Exercise:
Once the images are set aside, print the remaining lines below exactly.
.....
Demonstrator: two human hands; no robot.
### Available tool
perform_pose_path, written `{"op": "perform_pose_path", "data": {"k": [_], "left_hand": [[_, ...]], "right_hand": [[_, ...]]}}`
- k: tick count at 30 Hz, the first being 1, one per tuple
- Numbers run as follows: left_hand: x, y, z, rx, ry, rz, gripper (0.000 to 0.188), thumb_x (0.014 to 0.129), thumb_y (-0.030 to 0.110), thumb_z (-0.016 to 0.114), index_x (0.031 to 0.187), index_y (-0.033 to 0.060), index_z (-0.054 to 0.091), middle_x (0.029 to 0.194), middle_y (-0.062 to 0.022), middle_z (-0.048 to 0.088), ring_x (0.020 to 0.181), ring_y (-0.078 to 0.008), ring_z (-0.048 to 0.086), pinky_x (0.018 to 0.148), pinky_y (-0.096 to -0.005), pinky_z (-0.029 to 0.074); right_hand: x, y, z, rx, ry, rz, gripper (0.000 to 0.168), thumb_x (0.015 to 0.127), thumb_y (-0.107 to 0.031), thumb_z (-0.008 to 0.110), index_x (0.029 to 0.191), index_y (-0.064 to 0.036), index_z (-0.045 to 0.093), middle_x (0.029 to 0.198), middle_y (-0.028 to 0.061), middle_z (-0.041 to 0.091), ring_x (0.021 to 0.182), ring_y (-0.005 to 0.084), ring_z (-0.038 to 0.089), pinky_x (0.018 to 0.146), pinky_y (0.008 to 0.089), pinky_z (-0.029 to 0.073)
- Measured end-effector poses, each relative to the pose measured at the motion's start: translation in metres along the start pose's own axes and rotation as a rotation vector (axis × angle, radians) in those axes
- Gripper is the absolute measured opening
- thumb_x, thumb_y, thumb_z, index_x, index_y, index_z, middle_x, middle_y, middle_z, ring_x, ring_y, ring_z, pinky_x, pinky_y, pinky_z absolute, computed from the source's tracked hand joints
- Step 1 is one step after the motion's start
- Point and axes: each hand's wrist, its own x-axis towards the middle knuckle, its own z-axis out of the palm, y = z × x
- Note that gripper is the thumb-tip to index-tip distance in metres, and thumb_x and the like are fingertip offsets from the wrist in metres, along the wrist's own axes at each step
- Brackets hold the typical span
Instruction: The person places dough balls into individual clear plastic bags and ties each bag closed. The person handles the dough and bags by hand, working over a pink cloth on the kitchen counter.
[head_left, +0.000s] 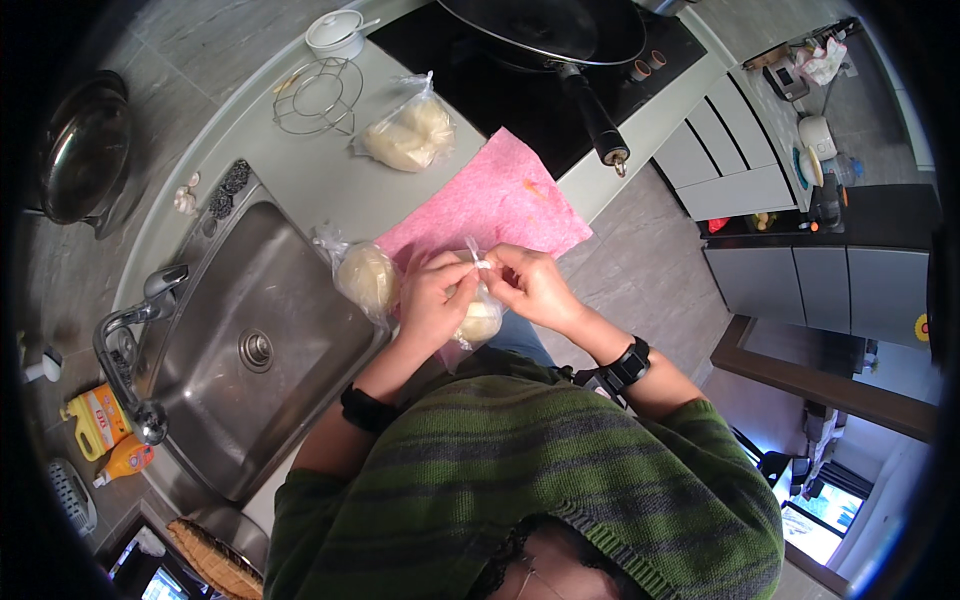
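Both hands meet at the twisted neck of a clear plastic bag (480, 322) with a pale, dough-like lump inside. My left hand (435, 300) pinches the neck from one side, and my right hand (529, 281) grips it from the other, around a white knot or tie. The bag is in front of my body by the counter's front edge, partly covered by my fingers. Just left of my left hand lies a second bagged pale lump (366, 277). A third bag (412, 135) with similar contents rests farther back. Beneath and beyond my hands spreads a pink cloth (495, 199).
A stainless steel sink (217, 397) with a faucet (124, 330) is on the left. A frying pan (547, 26) stands on the black cooktop (487, 97), its handle (596, 120) projecting towards me. Behind the bags are a wire rack (319, 96) and a lidded white pot (335, 34).
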Motion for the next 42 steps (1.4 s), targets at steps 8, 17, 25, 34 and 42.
{"op": "perform_pose_path", "data": {"k": [8,17,25,34,42], "left_hand": [[0.000,0.004,-0.001,0.086,0.001,0.085,0.009,0.083,0.005,0.063,0.088,-0.0012,0.068,0.078,-0.0054,0.061,0.073,-0.0180,0.060,0.094,-0.0389,0.041],[-0.002,-0.010,-0.001,-0.216,-0.046,-0.072,0.009,0.086,0.004,0.060,0.084,-0.0015,0.066,0.083,-0.0049,0.060,0.078,-0.0137,0.055,0.070,-0.0266,0.043],[-0.002,-0.010,0.001,-0.192,-0.020,-0.076,0.011,0.088,0.007,0.059,0.080,0.0012,0.063,0.077,-0.0051,0.055,0.075,-0.0147,0.053,0.070,-0.0277,0.041],[-0.001,-0.005,0.000,-0.176,-0.024,-0.075,0.012,0.088,0.006,0.057,0.080,0.0000,0.064,0.079,-0.0080,0.057,0.078,-0.0175,0.056,0.072,-0.0294,0.044],[-0.001,-0.002,-0.002,-0.128,-0.051,-0.042,0.011,0.087,0.007,0.057,0.086,-0.0013,0.066,0.083,-0.0091,0.061,0.081,-0.0188,0.059,0.077,-0.0325,0.046]], "right_hand": [[0.006,0.005,0.002,-0.216,0.041,-0.207,0.010,0.078,-0.009,0.062,0.083,-0.002,0.060,0.073,0.0124,0.059,0.061,0.0299,0.058,0.056,0.0346,0.047],[0.014,0.013,-0.001,-0.229,0.039,-0.247,0.010,0.080,-0.012,0.062,0.084,-0.004,0.061,0.072,0.0081,0.061,0.062,0.0234,0.063,0.056,0.0348,0.048],[0.013,0.020,0.001,0.623,-0.193,0.224,0.011,0.095,-0.010,0.058,0.104,-0.004,0.060,0.090,-0.0010,0.062,0.076,0.0045,0.058,0.062,0.0214,0.051],[0.011,0.019,0.010,0.704,-0.149,0.216,0.012,0.090,-0.005,0.055,0.099,-0.003,0.062,0.087,-0.0017,0.062,0.075,0.0054,0.057,0.064,0.0213,0.048],[0.007,0.013,-0.002,0.817,-0.205,0.370,0.013,0.091,-0.015,0.056,0.096,-0.005,0.064,0.084,-0.0013,0.062,0.073,0.0051,0.056,0.065,0.0220,0.048]]}}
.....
Answer section:
Demonstrator: two human hands; no robot.
### Available tool
perform_pose_path, written `{"op": "perform_pose_path", "data": {"k": [_], "left_hand": [[_, ...]], "right_hand": [[_, ...]]}}`
- k: tick count at 30 Hz, the first being 1, one per tuple
- Numbers run as follows: left_hand: x, y, z, rx, ry, rz, gripper (0.000 to 0.188), thumb_x (0.014 to 0.129), thumb_y (-0.030 to 0.110), thumb_z (-0.016 to 0.114), index_x (0.031 to 0.187), index_y (-0.033 to 0.060), index_z (-0.054 to 0.091), middle_x (0.029 to 0.194), middle_y (-0.062 to 0.022), middle_z (-0.048 to 0.088), ring_x (0.020 to 0.181), ring_y (-0.078 to 0.008), ring_z (-0.048 to 0.086), pinky_x (0.018 to 0.148), pinky_y (-0.096 to -0.005), pinky_z (-0.029 to 0.074); right_hand: x, y, z, rx, ry, rz, gripper (0.000 to 0.168), thumb_x (0.015 to 0.127), thumb_y (-0.107 to 0.031), thumb_z (-0.008 to 0.110), index_x (0.029 to 0.191), index_y (-0.064 to 0.036), index_z (-0.045 to 0.093), middle_x (0.029 to 0.198), middle_y (-0.028 to 0.061), middle_z (-0.041 to 0.091), ring_x (0.021 to 0.182), ring_y (-0.005 to 0.084), ring_z (-0.038 to 0.089), pinky_x (0.018 to 0.146), pinky_y (0.008 to 0.089), pinky_z (-0.029 to 0.073)
- Measured end-effector poses, each relative to the pose measured at the motion's start: translation in metres along the start pose's own axes and rotation as a rotation vector (axis × angle, radians) in those axes
- Gripper is the absolute measured opening
- thumb_x, thumb_y, thumb_z, index_x, index_y, index_z, middle_x, middle_y, middle_z, ring_x, ring_y, ring_z, pinky_x, pinky_y, pinky_z absolute, computed from the source's tracked hand joints
- Step 1 is one step after the motion's start
- Point and axes: each hand's wrist, its own x-axis towards the middle knuckle, its own z-axis out of the palm, y = z × x
- Note that gripper is the thumb-tip to index-tip distance in metres, and thumb_x and the like are fingertip offsets from the wrist in metres, along the wrist's own axes at each step
- Brackets hold the typical span
Instruction: The person places dough balls into individual clear plastic bags and ties each bag closed. The person handles the dough and bags by hand, working over a pink cloth on the kitchen counter.
[head_left, +0.000s] 
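Both hands meet at the twisted neck of a clear plastic bag (480, 322) with a pale, dough-like lump inside. My left hand (435, 300) pinches the neck from one side, and my right hand (529, 281) grips it from the other, around a white knot or tie. The bag is in front of my body by the counter's front edge, partly covered by my fingers. Just left of my left hand lies a second bagged pale lump (366, 277). A third bag (412, 135) with similar contents rests farther back. Beneath and beyond my hands spreads a pink cloth (495, 199).
A stainless steel sink (217, 397) with a faucet (124, 330) is on the left. A frying pan (547, 26) stands on the black cooktop (487, 97), its handle (596, 120) projecting towards me. Behind the bags are a wire rack (319, 96) and a lidded white pot (335, 34).
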Motion for the next 42 steps (1.4 s), targets at steps 8, 17, 25, 34 and 42.
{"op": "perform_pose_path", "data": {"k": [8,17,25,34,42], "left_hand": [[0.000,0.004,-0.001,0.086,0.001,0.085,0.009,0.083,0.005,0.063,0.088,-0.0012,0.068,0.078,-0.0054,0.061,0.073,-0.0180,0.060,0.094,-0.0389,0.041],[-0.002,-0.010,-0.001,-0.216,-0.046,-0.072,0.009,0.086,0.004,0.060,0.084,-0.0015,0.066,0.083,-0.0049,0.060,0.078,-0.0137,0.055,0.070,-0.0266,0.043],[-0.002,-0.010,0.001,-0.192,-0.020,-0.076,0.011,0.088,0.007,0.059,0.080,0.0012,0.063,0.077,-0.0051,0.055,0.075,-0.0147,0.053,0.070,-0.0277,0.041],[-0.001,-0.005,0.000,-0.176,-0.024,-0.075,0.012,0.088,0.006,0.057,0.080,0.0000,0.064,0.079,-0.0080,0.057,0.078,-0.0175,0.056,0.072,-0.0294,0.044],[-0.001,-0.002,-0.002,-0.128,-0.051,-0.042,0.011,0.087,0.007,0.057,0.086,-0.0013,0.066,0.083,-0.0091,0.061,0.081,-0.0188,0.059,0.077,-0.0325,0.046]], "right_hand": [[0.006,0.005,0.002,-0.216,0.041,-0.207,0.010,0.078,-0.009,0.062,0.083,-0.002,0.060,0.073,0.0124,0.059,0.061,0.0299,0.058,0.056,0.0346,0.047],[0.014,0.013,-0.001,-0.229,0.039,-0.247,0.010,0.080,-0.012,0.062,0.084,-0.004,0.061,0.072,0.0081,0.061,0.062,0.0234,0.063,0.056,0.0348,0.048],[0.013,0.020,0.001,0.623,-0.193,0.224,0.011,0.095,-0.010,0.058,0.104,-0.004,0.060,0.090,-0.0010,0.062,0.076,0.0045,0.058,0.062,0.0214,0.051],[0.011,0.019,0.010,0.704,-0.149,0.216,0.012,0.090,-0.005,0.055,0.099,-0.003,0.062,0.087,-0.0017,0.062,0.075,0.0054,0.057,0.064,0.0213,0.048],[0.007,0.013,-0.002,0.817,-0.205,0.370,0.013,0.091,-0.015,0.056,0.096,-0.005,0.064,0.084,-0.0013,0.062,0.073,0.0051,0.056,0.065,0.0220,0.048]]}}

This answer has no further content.